As you’ll remember from my review of Blood Rage, I’m trying to crank out as many Thanksgiving related movies as I can this week. Next up was Home Sweet Home, also known as Slasher in the House and Bloodparty. Wait, BLOODPARTY?! That’s clearly the best name of them all and not referring to this movie officially as Bloodparty is already making me super sad. Thanksgiving isn’t supposed to make me sad! This is another movie from the 80’s I’d never really heard of but popped up in my Thanksgiving research. It’s also another slasher that really doesn’t have much to do with the holiday other than giving its victims a reason to all be together in one place. Whoops, is that a spoiler? Well, get used to it because there’s some more spoilers where that came from! The spoiler-free review is that this movie is laughably bad and drags at times, but it’s just entertaining enough to be watchable.
HAHAHAHA LOOK AT THIS FUCKING NUTCASE. WHY DOES HIS FACE AND NECK LOOK LIKE THIS?!
The first scene in this movie involves a guy driving a car looking directly into the camera and offering us beer, only to show the reverse shot of a muscley Lou Ferrigno looking guy strangle the guy in a car to death. If that wasn’t an intense enough way to start the movie, this nutcase then shoots up into his tongue. The radio informs us that he’s an escaped mental patient with a fondness for PCP, which is a terrible combination. Well, maybe it’s awesome for that guy, but not for anyone hoping to stay alive. This mental patient steals the car, runs over an old lady in a crosswalk, and finds himself a get together at a house in the woods, because it’s Thanksgiving and all. He cuts power to the house before starting to kill partygoers one at a time. There isn’t much reason for him doing what he’s doing, he’s just killing people. I guess it takes him so long to kill people that this murder rampage lasts long enough for the police to show up and shoot him before he kills the last person standing, only for the movie to end with the killer opening his eyes! He’s not dead! Happy Thanksgiving!
Rock…and…roll? You kids today and your shirts with chains printed on them! In my day, we had to wear our own chains!

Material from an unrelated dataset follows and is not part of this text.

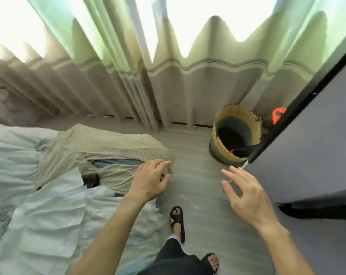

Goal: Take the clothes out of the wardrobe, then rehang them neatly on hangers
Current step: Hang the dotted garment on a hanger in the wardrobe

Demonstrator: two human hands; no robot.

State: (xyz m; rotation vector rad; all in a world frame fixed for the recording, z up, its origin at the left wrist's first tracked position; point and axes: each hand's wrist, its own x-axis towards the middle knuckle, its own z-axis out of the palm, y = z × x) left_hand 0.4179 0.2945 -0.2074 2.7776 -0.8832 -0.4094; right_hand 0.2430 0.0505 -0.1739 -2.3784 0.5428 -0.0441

Yes, Home Sweet Home was pretty boring and was full of stuff that we’ve seen countless times, but that isn’t to say that there aren’t some hilarious things in it. The killer himself, Jake Steinfeld, just straight up looks nuts. Not necessarily insane, but he’s got this weird afro mullet thing going on and wears a shirt made for a child. The intensity at which the movie starts off is entertaining and definitely buys itself an opportunity for me to sit through the whole thing. I should mention that after the crazy guy shoots PCP into his tongue, he sees an old lady comically crossing the street and dropping things that she has to pick up. Would you believe this lunatic speeds up to run her over?! HE DOES! And it happens with this weird freezeframe zoom thing as soon as he makes contact with her and it’s just her screaming face. One of the victims at the party is a guy carrying around an electric guitar who is just always doing guitar solos and is wearing facepaint like a mime, along with a shirt that has rips all over it and chains. I…I just don’t know what the hell to make of him. He only takes breaks from guitar solos to perform magic though, so, he’s obviously a cool dude. The soundtrack was pretty goofy sounding, so the movie obviously had a sense of humor about itself and how dumb it was. There was also a scene where a guy was leaning under the hood of his car to change the battery when the killer comes from OUT OF FUCKING NOWHERE AND JUMPS ON THE HOOD. Not like, stomps, but bodyslams. He looks like a wrestler and it came from out of nowhere and was amazing. There are a few redeemable things in the movie that might make it fun to watch with a bunch of friends, but definitely isn’t entertaining enough for me to watch again by myself. Instead, because of how valuable my time is, I’ll go back to watching the same episodes of Parks and Recreation that I’ve seen a hundred times already.